For each line below that includes the string "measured", show the whole line.

SOURCE DATA:
^^^^^^^^^^^^^^^^
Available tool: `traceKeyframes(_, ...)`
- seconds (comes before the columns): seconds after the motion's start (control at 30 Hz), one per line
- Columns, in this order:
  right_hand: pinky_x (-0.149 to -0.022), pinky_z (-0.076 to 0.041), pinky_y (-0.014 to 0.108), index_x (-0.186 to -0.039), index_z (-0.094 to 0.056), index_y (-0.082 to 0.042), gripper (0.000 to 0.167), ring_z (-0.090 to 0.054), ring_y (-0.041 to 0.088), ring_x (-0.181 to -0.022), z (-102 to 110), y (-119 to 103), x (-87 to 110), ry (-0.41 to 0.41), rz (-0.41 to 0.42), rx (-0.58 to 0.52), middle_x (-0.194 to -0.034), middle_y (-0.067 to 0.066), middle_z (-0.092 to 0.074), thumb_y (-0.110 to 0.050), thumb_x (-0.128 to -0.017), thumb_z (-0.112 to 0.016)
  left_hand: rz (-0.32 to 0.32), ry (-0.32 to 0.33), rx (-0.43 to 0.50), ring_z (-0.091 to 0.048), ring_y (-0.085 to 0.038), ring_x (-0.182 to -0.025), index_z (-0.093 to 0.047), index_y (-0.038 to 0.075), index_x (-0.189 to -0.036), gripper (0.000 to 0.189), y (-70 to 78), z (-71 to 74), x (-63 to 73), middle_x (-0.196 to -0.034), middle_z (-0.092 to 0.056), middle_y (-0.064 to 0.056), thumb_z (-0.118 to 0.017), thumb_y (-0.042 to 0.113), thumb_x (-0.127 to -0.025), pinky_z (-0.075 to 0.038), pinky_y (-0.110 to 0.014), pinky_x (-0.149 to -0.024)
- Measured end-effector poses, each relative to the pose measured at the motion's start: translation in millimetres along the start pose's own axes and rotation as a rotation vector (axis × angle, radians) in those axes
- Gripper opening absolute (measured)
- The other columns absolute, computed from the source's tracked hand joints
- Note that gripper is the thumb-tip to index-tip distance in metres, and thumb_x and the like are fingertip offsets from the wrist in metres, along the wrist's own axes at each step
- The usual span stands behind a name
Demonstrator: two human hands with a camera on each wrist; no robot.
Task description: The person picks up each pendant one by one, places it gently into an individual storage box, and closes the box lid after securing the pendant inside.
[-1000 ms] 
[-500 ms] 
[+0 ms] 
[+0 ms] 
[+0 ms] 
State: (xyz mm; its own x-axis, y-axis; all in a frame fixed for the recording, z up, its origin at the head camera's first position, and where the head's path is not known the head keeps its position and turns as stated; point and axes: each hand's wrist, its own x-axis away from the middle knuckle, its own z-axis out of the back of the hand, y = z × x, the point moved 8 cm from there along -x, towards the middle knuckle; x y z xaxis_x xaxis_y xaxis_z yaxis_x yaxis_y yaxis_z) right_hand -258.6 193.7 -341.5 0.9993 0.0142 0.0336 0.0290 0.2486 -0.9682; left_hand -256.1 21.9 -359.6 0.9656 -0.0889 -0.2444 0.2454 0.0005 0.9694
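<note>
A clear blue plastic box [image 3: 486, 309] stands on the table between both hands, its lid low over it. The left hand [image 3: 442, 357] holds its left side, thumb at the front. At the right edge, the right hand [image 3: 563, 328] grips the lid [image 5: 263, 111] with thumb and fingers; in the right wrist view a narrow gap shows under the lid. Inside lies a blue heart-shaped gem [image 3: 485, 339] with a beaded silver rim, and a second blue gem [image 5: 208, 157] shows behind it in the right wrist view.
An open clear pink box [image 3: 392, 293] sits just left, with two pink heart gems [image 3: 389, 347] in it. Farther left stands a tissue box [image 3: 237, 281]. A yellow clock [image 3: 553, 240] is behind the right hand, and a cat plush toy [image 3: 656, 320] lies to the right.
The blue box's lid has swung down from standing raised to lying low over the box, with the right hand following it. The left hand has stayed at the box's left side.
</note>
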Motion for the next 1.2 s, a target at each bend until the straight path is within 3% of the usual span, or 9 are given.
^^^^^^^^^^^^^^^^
TASK ANSWER:
- Measured end-effector poses, each relative to the pose measured at the motion's start: translation in millimetres along the start pose's own axes and rotation as a rotation vector (axis × angle, radians) in those axes
- Gripper opening absolute (measured)

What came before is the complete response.